エクソダス号 http://markethack.net/
いよいよホロコースト全史のエントリーも最終回である。第8章「ホロコーストの終焉」第9章「それぞれの出発」について書いていく。実は、今ポーランド行きを目前にして、悩んでいることがある。ワルシャワ・ゲットーの事を学ぶにつれ、やはりゲットー跡を訪ねたいと思ってきたのである。ポーランド・ユダヤ人歴史博物館もあるし、最終日(クラクフから14:00着)に行くには時間的にキツイという。うーん。とはいえ、初日に行こうとしているマイダネク収容所(ルブリンという町にある)も捨てがたいところ。第7章は、このマイダネク収容所の話から始まるのだ。

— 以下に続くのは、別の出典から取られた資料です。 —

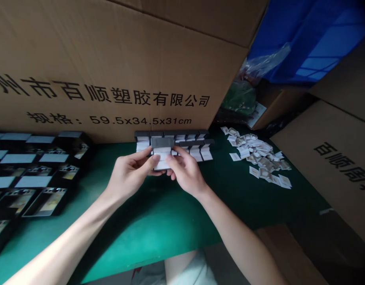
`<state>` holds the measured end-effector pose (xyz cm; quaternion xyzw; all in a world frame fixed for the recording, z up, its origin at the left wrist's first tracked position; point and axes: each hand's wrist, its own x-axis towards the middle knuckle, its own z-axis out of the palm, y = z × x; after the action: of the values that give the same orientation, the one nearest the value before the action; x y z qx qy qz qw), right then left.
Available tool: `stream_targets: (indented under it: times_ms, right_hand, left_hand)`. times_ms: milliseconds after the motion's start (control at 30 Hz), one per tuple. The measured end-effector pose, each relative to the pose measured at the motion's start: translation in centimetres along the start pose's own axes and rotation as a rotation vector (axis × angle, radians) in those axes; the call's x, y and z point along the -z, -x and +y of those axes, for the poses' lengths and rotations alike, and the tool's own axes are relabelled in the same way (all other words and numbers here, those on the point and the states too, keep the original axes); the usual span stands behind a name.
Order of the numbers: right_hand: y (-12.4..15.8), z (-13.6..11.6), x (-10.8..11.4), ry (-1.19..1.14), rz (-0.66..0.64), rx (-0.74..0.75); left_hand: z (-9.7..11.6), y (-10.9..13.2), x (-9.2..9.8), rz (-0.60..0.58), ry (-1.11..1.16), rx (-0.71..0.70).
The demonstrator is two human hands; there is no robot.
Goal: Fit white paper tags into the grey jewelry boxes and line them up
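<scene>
Between both hands, a small dark hinged box (162, 143) is held with its lid raised and a white insert (161, 159) inside. My left hand (129, 170) grips its left side, thumb on the white insert. From the right, my right hand (187, 168) holds the same box, its thumb also pressing on the insert and fingers curled beneath. Just behind the hands stand two rows of similar open boxes (205, 152) with white inserts. To the right lies a loose heap of small white inserts (253, 150).
Several black boxes without white inserts (41, 158) stand in rows at the left of the green table (158, 221). A large cardboard carton (117, 59) walls off the back. Another carton (337, 158) borders the right side, with a blue bin (313, 43) behind.
</scene>
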<state>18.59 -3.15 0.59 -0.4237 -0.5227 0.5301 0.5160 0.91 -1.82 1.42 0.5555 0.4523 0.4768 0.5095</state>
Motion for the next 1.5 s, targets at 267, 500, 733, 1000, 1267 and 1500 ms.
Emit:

ソ連軍が1944年7月23日に解放する。「収容所の中央には巨大な石造りの建物が建っており、工場の煙突のようなものがくっついていた。これが世界最大の焼却炉であり、このガス室は一度に250人を殺す能力があった。ガス室には限界まで人々を詰め込まれたため…窒息したあとも死体は直立したままだった。」(ソ連の通信員ローマン・カルマンの報道)その後、ソ連軍はベウジェツ、トレブリンカ、ソビブルといったすでに1年も前に閉鎖され焼き払われた収容所にも入る。そして1945年1月27日、アウシュビッツに入る。この侵攻前に歩ける収容者は死の行進を強制され、衰弱して歩けない者だけが残されていた。ソ連は、アウシュビッツの解放は重視されず、新聞報道されたのは、他の4つの収容所を解放した後の5月になってからだった。

イギリス軍は1945年、4月15日にベルゲン・ベンゼンを解放した。収容所にチフスが流行っており、埋められもせず何千体もの死体が放置され、腐敗していた。6万人の収容者がまだ生きていたが、解放後14000人が数日間で死亡した。さらに数週間で14000人が死亡した。ビルケナウ(アウシュビッツ第2収容所)から死の行進でたどり着いた収容者でさえ、ここの方が死を間近に感じだという。イギリス兵は、収容所の実態の凄まじさに言葉を失い、ブルドーザーで大きな墓穴から死体を掘る作業を続けた。地元の市民が呼ばれ、この惨劇を見せられた。

アメリカ軍も1945年4月11日ブーヘンヴァルトに入る。その数日前に25000人の収容者は連れ出されていた。(その後多くは死亡)その後7つの収容所を解放した。さらに4月29日、ダハウでは、有蓋貨車の中に男女10体の餓死した死体を見る。その次の貨車にはさらに多くの死体があった。誰かの呪いの言葉が沈黙を破り、それから怒りの叫びとともに兵士たちは収容所の中に駆け込んだ。彼らは正気を失っていた。手当たり次第目に付いた収容所の監視員を徹底的に痛めつけ、収容者の前に引きずり回し、こいつらをどうするか尋ねた。判決はすぐ下され実行に移された。5月5日、アメリカ軍に発見された最後の収容所はマウトハウゼンとグーセンだった。その3日後WWⅡは終わった。

戦後、収容所から解放されたユダヤ人は、難民キャンプに移された。ポーランドでは帰国したものの村人に虐殺された例もある。アメリカの移民枠は後にトルーマンによって20万人にまで増やされたが、すこぶる多くの書類が必要で、多くの難民はパレスチナへ移住した。イギリスはこれを許可しなかった。残り少ない植民地の確保とアラブ諸国を敵に回すことを恐れていたのだ。シオニストの地下組織が移住に協力したが、イギリス海軍が海上封鎖を行った。キプロスに不法入国者の仮収容所に収容された。モサドは、こうしたイギリスの動きを国際世論をユダヤ人への同情・イギリスの委任統治批判を誘導するキャンペーンに使う。

マルセイユを出た「エクソダス号」は1947年イギリス海軍に拿捕され、マルセイユに送り返された。そこでユダヤ難民はハンガーストライキに入る。事件は世界の注目を集めた。イギリスは世界世論を読み違え、催涙ガスを使い下船させ、あろうことかドイツのベルゲン・ベルゼンに送り返したのである。国連でパレスチナにユダヤ人国家をつくる決議が採択されたのは、この4カ月後である。

…まさしくホロコーストがイスラエルというユダヤ人国家をつくったのである。